-- Source data follows --
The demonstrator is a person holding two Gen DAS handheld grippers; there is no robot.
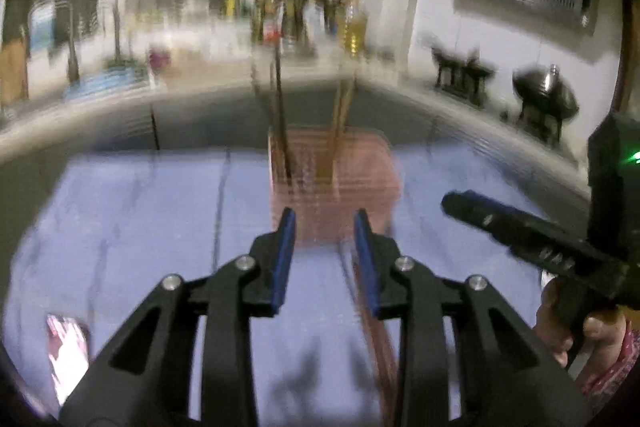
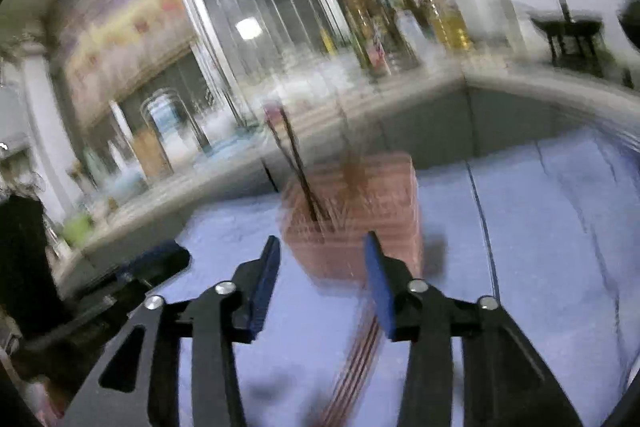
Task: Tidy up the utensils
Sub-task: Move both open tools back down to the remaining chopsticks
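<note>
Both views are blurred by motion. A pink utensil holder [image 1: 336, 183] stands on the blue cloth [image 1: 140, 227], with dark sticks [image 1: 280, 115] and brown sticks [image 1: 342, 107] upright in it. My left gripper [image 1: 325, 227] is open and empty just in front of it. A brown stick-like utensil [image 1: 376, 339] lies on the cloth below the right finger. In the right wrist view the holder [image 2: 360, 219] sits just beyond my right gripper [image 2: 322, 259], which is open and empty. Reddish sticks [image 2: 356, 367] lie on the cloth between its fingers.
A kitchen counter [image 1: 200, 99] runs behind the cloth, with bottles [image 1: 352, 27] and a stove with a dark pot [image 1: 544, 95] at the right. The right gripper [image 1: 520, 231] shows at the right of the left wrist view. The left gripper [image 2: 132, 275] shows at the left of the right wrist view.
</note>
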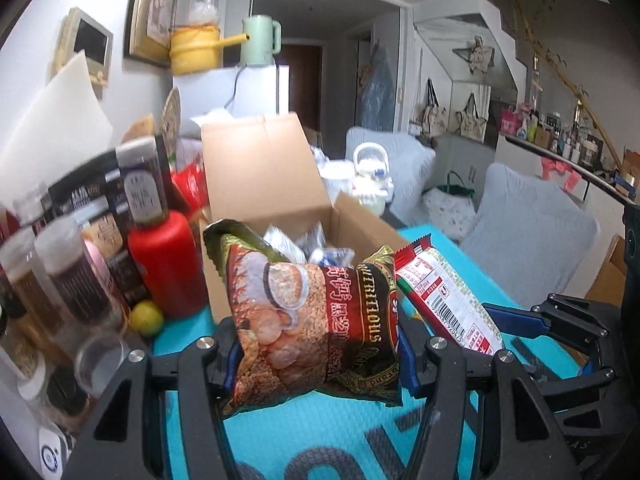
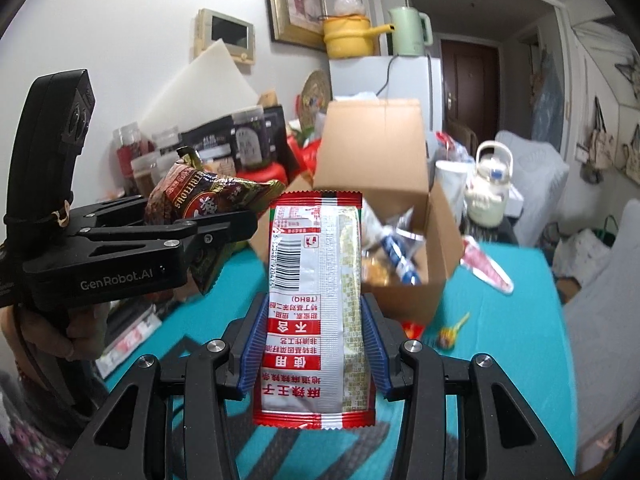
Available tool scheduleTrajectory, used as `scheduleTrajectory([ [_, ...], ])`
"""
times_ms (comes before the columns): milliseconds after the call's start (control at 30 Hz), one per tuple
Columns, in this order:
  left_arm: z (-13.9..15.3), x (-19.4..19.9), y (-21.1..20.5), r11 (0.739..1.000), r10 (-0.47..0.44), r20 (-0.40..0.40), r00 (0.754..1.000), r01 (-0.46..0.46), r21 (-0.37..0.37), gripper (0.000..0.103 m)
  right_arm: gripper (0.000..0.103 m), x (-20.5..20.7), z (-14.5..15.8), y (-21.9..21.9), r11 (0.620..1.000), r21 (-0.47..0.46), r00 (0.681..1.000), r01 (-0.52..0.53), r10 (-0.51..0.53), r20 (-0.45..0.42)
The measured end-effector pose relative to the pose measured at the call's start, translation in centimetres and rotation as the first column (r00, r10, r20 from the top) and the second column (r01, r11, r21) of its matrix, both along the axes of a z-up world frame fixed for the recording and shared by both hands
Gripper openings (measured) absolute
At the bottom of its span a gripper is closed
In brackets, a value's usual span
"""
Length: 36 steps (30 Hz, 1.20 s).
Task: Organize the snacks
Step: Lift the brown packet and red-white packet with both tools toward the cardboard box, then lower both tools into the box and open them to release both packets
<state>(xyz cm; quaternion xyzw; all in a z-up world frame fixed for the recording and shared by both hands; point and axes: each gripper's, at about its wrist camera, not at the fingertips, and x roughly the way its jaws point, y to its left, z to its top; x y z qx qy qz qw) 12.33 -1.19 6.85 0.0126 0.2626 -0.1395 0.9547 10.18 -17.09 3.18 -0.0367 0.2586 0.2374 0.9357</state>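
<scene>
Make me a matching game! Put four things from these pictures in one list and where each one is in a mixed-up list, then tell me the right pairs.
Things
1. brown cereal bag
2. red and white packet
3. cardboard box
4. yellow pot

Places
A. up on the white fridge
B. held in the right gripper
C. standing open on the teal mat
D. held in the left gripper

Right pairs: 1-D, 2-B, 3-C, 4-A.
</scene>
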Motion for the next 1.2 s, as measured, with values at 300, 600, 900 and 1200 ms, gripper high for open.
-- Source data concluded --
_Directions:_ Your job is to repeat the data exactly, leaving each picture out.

_Output of the task:_
The demonstrator is a person holding two Gen DAS handheld grippers; there is no robot.
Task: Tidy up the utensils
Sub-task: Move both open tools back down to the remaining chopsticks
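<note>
Both views are blurred by motion. A pink utensil holder [image 1: 336, 183] stands on the blue cloth [image 1: 140, 227], with dark sticks [image 1: 280, 115] and brown sticks [image 1: 342, 107] upright in it. My left gripper [image 1: 325, 227] is open and empty just in front of it. A brown stick-like utensil [image 1: 376, 339] lies on the cloth below the right finger. In the right wrist view the holder [image 2: 360, 219] sits just beyond my right gripper [image 2: 322, 259], which is open and empty. Reddish sticks [image 2: 356, 367] lie on the cloth between its fingers.
A kitchen counter [image 1: 200, 99] runs behind the cloth, with bottles [image 1: 352, 27] and a stove with a dark pot [image 1: 544, 95] at the right. The right gripper [image 1: 520, 231] shows at the right of the left wrist view. The left gripper [image 2: 132, 275] shows at the left of the right wrist view.
</note>
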Available tool scheduleTrajectory, used as `scheduleTrajectory([ [_, ...], ])`
"""
times_ms (comes before the columns): milliseconds after the call's start (control at 30 Hz), one per tuple
Columns, in this order:
  left_arm: z (-13.9..15.3), x (-19.4..19.9), y (-21.1..20.5), r11 (0.739..1.000), r10 (-0.47..0.44), r20 (-0.40..0.40), r00 (0.754..1.000), r01 (-0.46..0.46), r21 (-0.37..0.37), gripper (0.000..0.103 m)
  right_arm: gripper (0.000..0.103 m), x (-20.5..20.7), z (-14.5..15.8), y (-21.9..21.9), r11 (0.620..1.000), r21 (-0.47..0.46), r00 (0.681..1.000), r01 (-0.52..0.53), r10 (-0.51..0.53), r20 (-0.45..0.42)
The measured end-effector pose relative to the pose measured at the call's start, translation in centimetres and rotation as the first column (r00, r10, r20 from the top) and the second column (r01, r11, r21) of its matrix, both along the axes of a z-up world frame fixed for the recording and shared by both hands
Gripper openings (measured) absolute
At the bottom of its span a gripper is closed
In brackets, a value's usual span
"""
Length: 36 steps (30 Hz, 1.20 s).
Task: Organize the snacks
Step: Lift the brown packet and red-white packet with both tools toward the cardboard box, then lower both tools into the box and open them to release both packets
<state>(xyz cm; quaternion xyzw; all in a z-up world frame fixed for the recording and shared by both hands; point and axes: each gripper's, at about its wrist camera, not at the fingertips, and x roughly the way its jaws point, y to its left, z to its top; x y z qx qy qz qw) 12.33 -1.19 6.85 0.0126 0.2626 -0.1395 0.9547 10.18 -17.09 3.18 -0.0367 0.2586 0.2374 0.9357</state>
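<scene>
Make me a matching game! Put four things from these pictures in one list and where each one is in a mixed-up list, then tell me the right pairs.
Things
1. brown cereal bag
2. red and white packet
3. cardboard box
4. yellow pot

Places
A. up on the white fridge
B. held in the right gripper
C. standing open on the teal mat
D. held in the left gripper

Right pairs: 1-D, 2-B, 3-C, 4-A.
</scene>
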Motion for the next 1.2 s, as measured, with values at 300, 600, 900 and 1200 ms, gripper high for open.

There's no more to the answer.